**To do**
Could you copy exactly the lines below from the one with "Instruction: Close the" to the one with "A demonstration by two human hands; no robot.", inclusive, leaving out any pictures?

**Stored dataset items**
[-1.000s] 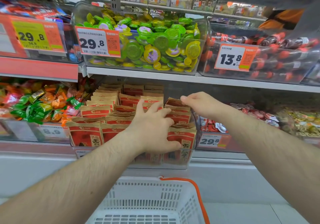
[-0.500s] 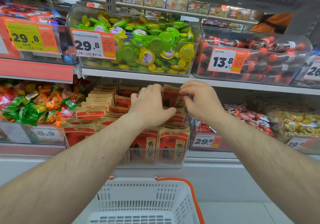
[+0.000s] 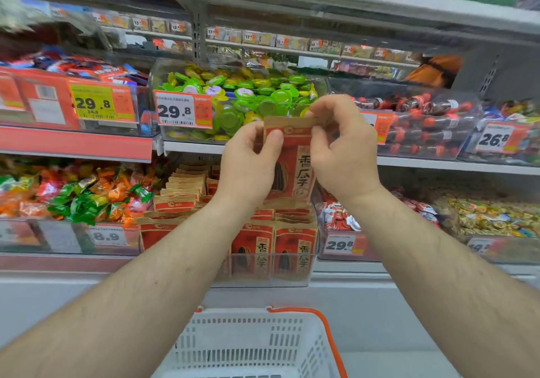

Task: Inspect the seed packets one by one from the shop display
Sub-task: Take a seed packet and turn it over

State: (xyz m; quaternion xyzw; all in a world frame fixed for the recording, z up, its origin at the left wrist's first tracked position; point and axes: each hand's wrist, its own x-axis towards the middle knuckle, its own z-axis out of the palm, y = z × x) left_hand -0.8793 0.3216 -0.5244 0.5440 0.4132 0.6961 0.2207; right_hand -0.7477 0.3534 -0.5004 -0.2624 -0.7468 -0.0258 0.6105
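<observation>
A red and tan seed packet [image 3: 293, 170] with black characters is held upright in front of the shelves. My left hand [image 3: 248, 162] grips its left edge near the top, thumb on the front. My right hand [image 3: 343, 149] pinches its top right corner. Below it, several more seed packets [image 3: 257, 246] of the same kind stand in rows in a clear display bin [image 3: 263, 281] on the lower shelf.
A white shopping basket [image 3: 254, 345] with an orange handle sits below my arms. Clear bins of green jelly cups [image 3: 233, 99], wrapped candies [image 3: 73, 193], small cola bottles [image 3: 423, 123] and other sweets flank the seed bin. A person in orange [image 3: 435, 69] shows behind the shelving.
Both hands have lifted one packet out of the bin and raised it to the level of the upper shelf. The view has tilted upward.
</observation>
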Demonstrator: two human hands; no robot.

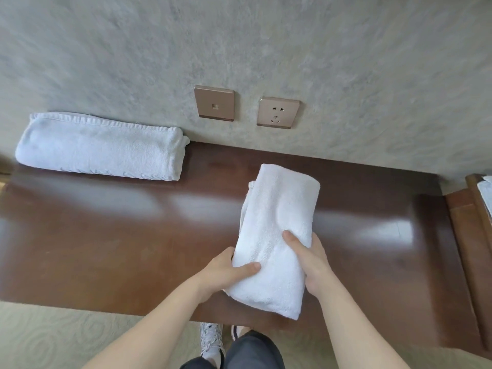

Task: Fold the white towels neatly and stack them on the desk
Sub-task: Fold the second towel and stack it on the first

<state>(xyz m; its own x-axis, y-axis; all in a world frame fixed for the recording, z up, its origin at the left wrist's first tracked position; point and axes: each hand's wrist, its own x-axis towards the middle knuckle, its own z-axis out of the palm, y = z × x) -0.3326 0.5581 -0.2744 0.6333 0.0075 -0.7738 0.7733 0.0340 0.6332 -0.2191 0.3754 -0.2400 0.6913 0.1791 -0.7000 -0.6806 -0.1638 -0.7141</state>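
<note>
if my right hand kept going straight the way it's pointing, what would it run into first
Probably the wall. The right hand grips the folded towel and points up-left along it over the desk, maybe toward the power socket; depth is unclear.

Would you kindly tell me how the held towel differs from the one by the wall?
The held towel is gripped by the left hand and right hand; the wall towel lies untouched. The held towel points away from the person; the wall towel runs along the wall. Both are white and folded.
</note>
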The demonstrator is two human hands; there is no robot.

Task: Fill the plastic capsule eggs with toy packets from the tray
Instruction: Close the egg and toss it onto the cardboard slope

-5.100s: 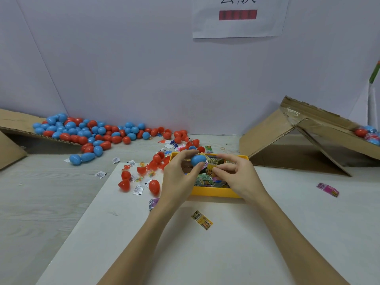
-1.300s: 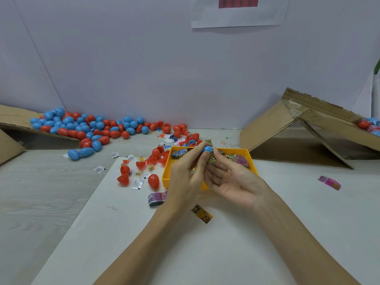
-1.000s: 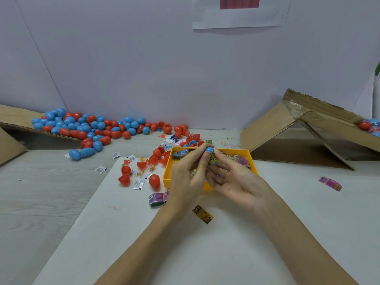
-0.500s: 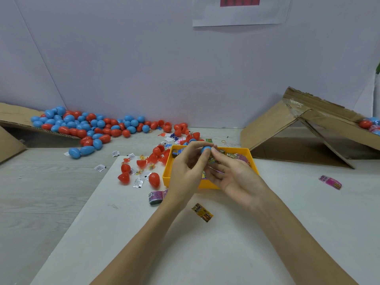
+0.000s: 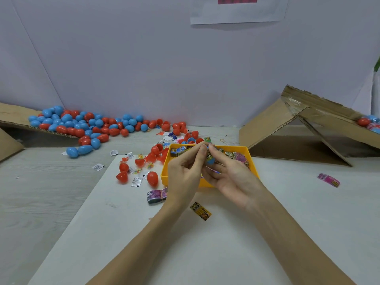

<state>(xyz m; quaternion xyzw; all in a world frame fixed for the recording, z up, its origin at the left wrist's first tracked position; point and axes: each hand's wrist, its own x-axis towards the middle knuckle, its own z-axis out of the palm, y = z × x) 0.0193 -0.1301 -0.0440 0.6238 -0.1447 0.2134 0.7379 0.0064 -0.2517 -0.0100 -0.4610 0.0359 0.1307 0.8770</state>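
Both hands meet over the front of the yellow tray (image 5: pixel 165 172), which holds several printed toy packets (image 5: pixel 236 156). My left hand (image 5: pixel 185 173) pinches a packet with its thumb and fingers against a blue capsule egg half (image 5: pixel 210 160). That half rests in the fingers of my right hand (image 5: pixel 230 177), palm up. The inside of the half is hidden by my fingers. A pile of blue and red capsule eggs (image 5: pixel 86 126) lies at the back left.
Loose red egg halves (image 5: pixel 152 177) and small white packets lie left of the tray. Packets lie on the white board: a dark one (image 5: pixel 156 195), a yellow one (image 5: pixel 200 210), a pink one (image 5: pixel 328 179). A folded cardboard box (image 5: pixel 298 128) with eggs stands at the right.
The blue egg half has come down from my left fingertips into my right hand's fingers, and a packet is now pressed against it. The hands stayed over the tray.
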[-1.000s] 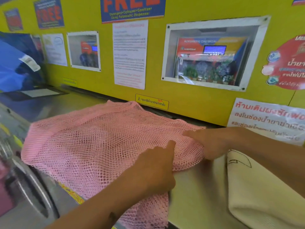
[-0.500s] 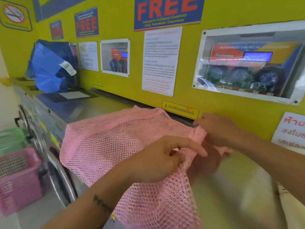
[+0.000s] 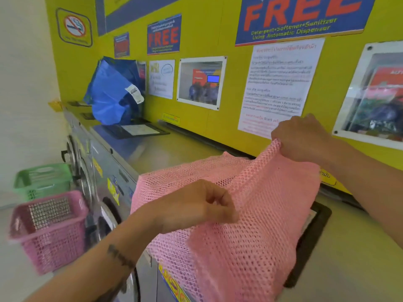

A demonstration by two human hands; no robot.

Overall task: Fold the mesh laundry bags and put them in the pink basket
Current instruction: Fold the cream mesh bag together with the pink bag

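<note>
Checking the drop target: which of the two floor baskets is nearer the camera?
The pink basket, at lower left beside the washer fronts. The green basket stands behind it, farther along the row of machines.

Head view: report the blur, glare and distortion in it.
Head view: the pink basket and green basket at the left edge are smeared by motion blur; the wall window shows reflective glare; wide-angle bending curves the washer tops; the pink mesh bag stays fairly sharp.

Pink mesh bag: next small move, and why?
Probably carry the lifted edge leftward over the rest. Both hands, right hand and left hand, pinch the pink mesh bag raised off the washer top, its far part lying flat.
</note>
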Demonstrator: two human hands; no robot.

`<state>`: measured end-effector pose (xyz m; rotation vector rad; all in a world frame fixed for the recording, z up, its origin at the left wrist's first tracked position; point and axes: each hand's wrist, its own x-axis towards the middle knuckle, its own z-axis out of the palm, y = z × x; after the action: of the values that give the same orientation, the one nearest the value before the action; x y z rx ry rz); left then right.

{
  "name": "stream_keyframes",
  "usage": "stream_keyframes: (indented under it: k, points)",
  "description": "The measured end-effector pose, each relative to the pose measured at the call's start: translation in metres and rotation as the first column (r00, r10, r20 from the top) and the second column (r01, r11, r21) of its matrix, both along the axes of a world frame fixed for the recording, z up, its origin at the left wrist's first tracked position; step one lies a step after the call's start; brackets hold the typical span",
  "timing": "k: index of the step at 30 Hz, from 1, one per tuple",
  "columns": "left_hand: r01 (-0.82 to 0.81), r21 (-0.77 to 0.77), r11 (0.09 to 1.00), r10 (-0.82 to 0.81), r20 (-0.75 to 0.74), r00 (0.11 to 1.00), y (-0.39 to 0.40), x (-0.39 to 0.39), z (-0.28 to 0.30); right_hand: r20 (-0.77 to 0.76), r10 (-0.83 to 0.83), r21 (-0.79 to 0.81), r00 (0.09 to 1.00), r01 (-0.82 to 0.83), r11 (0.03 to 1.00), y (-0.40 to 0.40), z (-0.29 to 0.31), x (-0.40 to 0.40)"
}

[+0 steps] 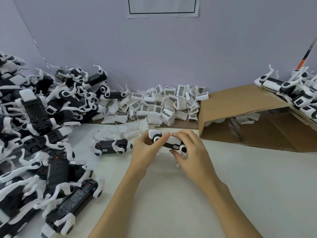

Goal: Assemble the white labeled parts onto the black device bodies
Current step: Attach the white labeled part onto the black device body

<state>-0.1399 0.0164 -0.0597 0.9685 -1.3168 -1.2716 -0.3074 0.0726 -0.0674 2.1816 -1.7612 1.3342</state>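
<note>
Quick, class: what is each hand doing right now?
Left hand: holds the black device body at its left end.
Right hand: holds the same body, right end.

I hold one black device body (172,144) above the white table (223,177), my left hand (145,148) gripping its left end and my right hand (190,150) curled round its right end, fingers on a white part (174,139) seated on top. Another body (111,146) lies just left. A heap of white labeled parts (159,103) lies beyond; a cardboard box (248,117) lies to the far right.
</note>
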Motion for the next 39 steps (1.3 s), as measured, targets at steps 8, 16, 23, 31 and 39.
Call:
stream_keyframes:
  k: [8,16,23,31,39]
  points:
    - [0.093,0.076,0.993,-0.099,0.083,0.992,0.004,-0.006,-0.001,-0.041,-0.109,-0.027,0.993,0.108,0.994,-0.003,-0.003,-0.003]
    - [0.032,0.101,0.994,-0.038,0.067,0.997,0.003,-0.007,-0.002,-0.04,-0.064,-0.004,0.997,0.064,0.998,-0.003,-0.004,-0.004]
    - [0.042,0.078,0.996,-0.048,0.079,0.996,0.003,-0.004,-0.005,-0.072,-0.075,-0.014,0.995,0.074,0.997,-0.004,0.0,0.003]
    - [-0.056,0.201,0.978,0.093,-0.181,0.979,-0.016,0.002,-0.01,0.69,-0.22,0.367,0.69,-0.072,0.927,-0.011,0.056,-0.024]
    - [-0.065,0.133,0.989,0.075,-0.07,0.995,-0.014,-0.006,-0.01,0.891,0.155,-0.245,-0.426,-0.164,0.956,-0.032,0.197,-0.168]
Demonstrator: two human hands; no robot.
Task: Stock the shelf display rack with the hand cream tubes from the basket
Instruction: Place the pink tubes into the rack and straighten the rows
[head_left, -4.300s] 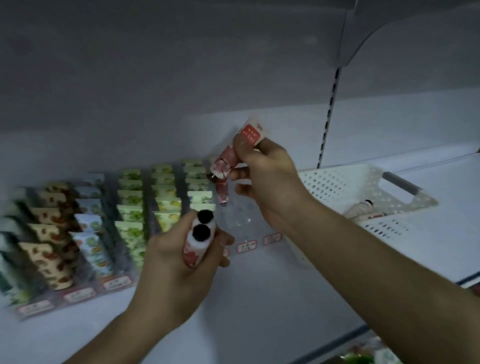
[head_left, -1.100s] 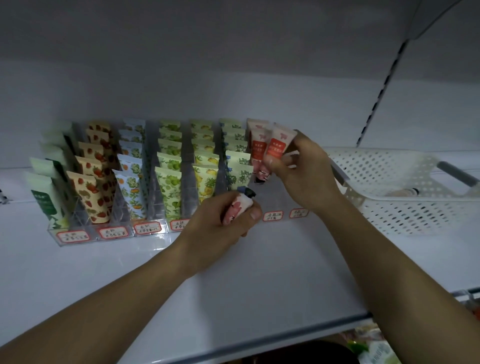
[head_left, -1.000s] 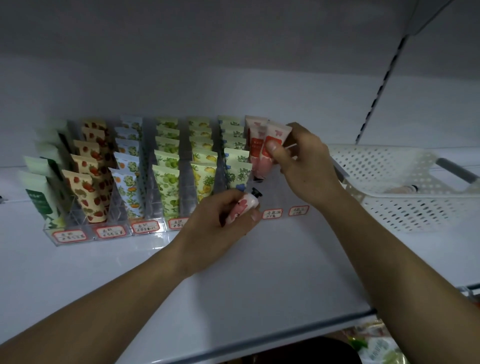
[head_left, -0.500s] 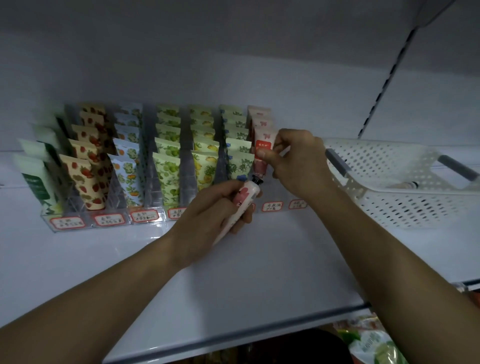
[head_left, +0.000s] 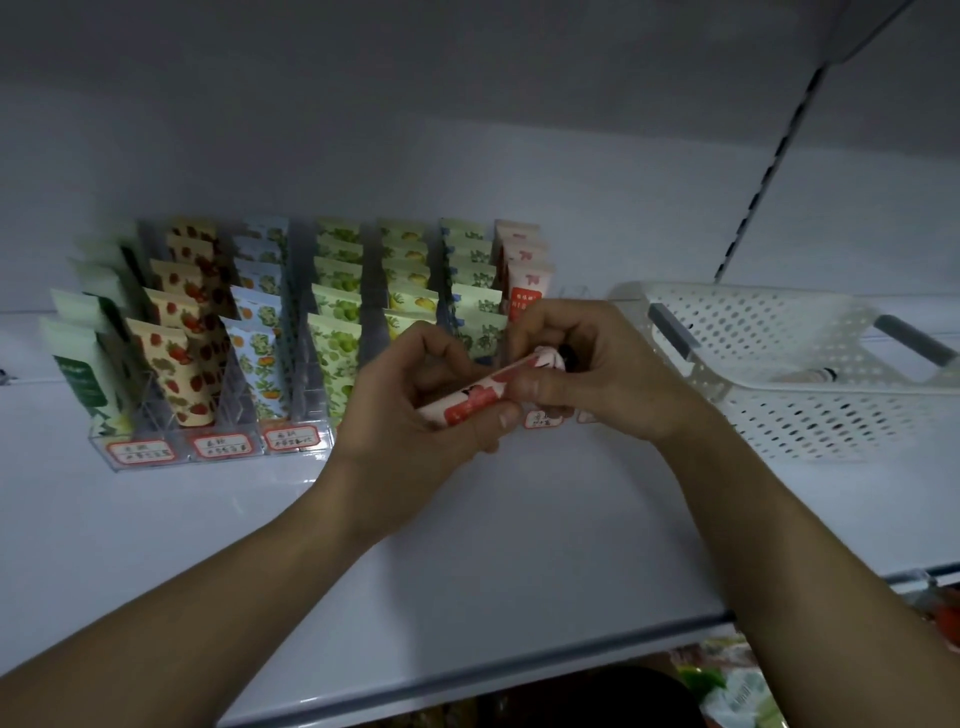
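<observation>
Passing a pink hand cream tube (head_left: 475, 397) between them, left hand (head_left: 415, 415) and right hand (head_left: 597, 374) both pinch it just before the display rack (head_left: 218, 447), basket (head_left: 810, 415) at three o'clock, likely turning it cap-down for the pink row.

At three o'clock sits a white perforated plastic basket (head_left: 810, 374) with matt grey handles. The clear glossy acrylic display rack (head_left: 218, 447) at nine o'clock stands on a smooth white painted-metal shelf (head_left: 493, 561), faintly sheened.

Both hands met out front, arms stretched forward.
The left hand (head_left: 415, 410) and right hand (head_left: 587, 374) each curled, fingers pinching, knuckles nearly touching.
</observation>
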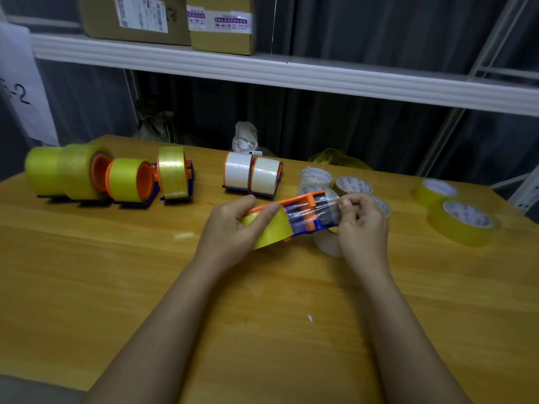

**Exercise solution**
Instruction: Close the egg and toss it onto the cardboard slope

-5.100s: 
-1.300s: 
-1.000s: 
-0.500s: 
+0.000s: 

<state>(xyz m; quaternion xyzw; all in a world frame fixed for the recording, z up, its origin at the left wrist's first tracked position; point and axes: each hand's wrist, its own x-axis towards the middle knuckle, its own z-axis out of the palm, y = z × x) 0.0193 -0.1301 -0.0440 0.6238 -0.1447 0.2134 0.7379 0.0064 -0.2517 -0.0100 -0.4610 0.0359 0.1307 0.8770</state>
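Both hands meet over the front of the yellow tray (image 5: pixel 165 172), which holds several printed toy packets (image 5: pixel 236 156). My left hand (image 5: pixel 185 173) pinches a packet with its thumb and fingers against a blue capsule egg half (image 5: pixel 210 160). That half rests in the fingers of my right hand (image 5: pixel 230 177), palm up. The inside of the half is hidden by my fingers. A pile of blue and red capsule eggs (image 5: pixel 86 126) lies at the back left.
Loose red egg halves (image 5: pixel 152 177) and small white packets lie left of the tray. Packets lie on the white board: a dark one (image 5: pixel 156 195), a yellow one (image 5: pixel 200 210), a pink one (image 5: pixel 328 179). A folded cardboard box (image 5: pixel 298 128) with eggs stands at the right.
The blue egg half has come down from my left fingertips into my right hand's fingers, and a packet is now pressed against it. The hands stayed over the tray.
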[-1.000s] 
[-0.500s] 
[+0.000s] 

A demonstration by two human hands; no robot.

The requested output has been fully supplied.